* _TASK INSTRUCTIONS_
One range is to be output from the listing below, exactly as written: the line with "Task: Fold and" to the line with "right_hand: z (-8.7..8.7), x", both kept.

* _EXERCISE MATERIAL_
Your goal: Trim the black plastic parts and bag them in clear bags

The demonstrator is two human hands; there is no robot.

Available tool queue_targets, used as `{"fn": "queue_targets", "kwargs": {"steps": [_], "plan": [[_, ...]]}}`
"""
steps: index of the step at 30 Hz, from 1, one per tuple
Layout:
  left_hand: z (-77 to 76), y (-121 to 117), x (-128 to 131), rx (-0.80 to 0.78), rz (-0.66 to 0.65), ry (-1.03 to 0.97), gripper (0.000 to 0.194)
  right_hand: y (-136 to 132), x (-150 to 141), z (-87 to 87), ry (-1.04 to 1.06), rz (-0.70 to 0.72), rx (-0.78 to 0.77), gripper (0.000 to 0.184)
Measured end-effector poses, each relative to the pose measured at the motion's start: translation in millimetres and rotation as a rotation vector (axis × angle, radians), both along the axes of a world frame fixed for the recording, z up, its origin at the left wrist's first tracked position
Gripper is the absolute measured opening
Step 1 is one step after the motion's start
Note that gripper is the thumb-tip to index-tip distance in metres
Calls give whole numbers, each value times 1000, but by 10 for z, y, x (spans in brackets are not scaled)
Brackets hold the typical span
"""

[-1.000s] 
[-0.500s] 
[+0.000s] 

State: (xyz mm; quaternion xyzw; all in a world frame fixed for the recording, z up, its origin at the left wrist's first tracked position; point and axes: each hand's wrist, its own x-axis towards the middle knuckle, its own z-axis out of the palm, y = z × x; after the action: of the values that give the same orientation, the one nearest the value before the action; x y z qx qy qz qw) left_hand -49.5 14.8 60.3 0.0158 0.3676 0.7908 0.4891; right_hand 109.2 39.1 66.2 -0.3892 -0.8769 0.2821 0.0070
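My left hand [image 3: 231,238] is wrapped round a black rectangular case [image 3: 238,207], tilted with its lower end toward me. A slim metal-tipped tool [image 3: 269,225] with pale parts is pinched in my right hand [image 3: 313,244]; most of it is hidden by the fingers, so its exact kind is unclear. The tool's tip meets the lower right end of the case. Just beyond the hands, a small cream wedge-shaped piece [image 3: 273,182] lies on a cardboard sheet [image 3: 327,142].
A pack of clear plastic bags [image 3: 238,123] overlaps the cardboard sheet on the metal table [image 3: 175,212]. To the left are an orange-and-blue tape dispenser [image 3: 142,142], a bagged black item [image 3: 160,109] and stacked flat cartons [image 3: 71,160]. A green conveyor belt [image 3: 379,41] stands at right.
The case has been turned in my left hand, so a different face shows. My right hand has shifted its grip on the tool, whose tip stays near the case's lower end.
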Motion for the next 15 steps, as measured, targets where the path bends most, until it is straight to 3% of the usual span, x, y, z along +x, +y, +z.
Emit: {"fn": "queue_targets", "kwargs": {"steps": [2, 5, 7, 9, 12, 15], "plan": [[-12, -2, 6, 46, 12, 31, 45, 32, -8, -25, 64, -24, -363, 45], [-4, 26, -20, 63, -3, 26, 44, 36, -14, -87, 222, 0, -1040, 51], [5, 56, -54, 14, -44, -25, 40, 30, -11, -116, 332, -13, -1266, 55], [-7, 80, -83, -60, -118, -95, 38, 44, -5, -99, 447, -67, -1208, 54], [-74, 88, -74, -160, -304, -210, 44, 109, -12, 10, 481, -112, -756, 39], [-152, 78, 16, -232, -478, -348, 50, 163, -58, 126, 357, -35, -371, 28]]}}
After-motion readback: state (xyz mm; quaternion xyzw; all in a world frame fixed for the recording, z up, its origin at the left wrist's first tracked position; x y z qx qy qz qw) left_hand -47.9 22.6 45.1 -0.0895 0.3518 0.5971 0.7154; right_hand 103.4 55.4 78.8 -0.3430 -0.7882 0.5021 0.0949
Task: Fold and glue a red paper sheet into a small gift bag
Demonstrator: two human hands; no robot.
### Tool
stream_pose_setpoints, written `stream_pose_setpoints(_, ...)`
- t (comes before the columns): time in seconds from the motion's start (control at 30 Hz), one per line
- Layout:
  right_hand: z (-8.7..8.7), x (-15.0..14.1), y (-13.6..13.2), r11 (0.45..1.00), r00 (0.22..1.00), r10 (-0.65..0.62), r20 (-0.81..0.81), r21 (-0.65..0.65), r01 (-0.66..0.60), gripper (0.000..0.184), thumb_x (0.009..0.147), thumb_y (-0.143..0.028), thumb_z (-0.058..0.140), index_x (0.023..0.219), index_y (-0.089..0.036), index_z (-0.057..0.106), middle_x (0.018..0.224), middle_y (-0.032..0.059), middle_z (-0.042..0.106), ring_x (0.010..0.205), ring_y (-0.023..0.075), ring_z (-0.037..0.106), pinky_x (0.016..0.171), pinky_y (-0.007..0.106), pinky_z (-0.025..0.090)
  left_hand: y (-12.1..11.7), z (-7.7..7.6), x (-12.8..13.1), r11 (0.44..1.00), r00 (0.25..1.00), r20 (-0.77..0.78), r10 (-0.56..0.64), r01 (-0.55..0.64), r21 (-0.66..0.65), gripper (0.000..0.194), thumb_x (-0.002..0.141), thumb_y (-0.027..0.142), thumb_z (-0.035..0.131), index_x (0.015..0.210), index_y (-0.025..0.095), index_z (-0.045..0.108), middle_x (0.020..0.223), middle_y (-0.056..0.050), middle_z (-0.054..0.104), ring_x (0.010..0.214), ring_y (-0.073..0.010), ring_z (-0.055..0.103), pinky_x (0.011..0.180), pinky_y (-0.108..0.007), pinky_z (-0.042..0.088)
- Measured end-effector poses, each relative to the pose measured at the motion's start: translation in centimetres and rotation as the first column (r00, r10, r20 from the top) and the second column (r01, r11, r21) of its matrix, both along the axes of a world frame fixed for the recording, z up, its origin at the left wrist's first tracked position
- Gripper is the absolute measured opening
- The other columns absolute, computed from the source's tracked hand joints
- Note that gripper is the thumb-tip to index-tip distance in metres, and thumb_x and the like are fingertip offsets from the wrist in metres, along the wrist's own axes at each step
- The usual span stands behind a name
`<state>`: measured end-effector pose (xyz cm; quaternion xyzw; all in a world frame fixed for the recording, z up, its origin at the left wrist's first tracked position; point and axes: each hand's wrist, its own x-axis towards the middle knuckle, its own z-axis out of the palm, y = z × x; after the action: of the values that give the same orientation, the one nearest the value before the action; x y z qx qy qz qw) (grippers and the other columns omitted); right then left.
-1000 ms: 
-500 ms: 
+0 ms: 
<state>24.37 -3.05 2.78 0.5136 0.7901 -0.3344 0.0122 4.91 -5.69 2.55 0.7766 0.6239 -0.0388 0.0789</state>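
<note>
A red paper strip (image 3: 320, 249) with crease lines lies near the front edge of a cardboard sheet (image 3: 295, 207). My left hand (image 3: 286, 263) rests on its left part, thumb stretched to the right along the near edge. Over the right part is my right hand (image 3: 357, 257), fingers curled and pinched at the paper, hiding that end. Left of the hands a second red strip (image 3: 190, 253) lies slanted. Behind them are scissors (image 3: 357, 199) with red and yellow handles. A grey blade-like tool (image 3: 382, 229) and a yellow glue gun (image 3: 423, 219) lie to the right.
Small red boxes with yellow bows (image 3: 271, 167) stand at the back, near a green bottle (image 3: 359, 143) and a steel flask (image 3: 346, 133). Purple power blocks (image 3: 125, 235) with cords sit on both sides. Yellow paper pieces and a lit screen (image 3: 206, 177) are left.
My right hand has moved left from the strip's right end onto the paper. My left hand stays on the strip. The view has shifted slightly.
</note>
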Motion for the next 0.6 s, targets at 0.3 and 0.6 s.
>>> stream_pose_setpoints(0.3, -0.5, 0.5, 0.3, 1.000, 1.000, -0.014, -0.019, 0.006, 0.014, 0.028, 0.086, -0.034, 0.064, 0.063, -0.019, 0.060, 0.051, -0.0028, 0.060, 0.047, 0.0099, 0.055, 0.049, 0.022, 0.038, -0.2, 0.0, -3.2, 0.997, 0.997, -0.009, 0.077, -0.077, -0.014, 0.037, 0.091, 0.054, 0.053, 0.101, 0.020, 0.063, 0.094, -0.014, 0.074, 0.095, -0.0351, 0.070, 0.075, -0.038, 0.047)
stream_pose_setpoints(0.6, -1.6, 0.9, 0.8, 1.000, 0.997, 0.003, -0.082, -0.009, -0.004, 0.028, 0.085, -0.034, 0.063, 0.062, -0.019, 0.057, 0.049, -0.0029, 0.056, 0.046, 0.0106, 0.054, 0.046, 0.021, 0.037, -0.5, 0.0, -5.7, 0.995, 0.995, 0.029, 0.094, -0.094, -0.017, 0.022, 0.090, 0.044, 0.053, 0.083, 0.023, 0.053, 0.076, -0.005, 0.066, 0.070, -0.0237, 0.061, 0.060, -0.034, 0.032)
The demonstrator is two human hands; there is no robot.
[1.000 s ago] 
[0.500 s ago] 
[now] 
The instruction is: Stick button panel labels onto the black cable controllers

* _ANSWER TO THE EXERCISE_
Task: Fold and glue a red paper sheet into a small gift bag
Demonstrator: two human hands; no robot.
### Tool
stream_pose_setpoints, written `stream_pose_setpoints(_, ...)`
- t (comes before the columns): time in seconds from the motion's start (control at 30 Hz), one per line
- Layout:
  right_hand: z (-8.7..8.7), x (-15.0..14.1), y (-13.6..13.2), r11 (0.45..1.00), r00 (0.22..1.00), r10 (-0.65..0.62), r20 (-0.81..0.81), r21 (-0.65..0.65), r01 (-0.66..0.60), gripper (0.000..0.184), thumb_x (0.009..0.147), thumb_y (-0.143..0.028), thumb_z (-0.058..0.140), index_x (0.023..0.219), index_y (-0.089..0.036), index_z (-0.057..0.106), middle_x (0.018..0.224), middle_y (-0.032..0.059), middle_z (-0.042..0.106), ring_x (0.010..0.205), ring_y (-0.023..0.075), ring_z (-0.037..0.106), pinky_x (0.016..0.171), pinky_y (-0.007..0.106), pinky_z (-0.025..0.090)

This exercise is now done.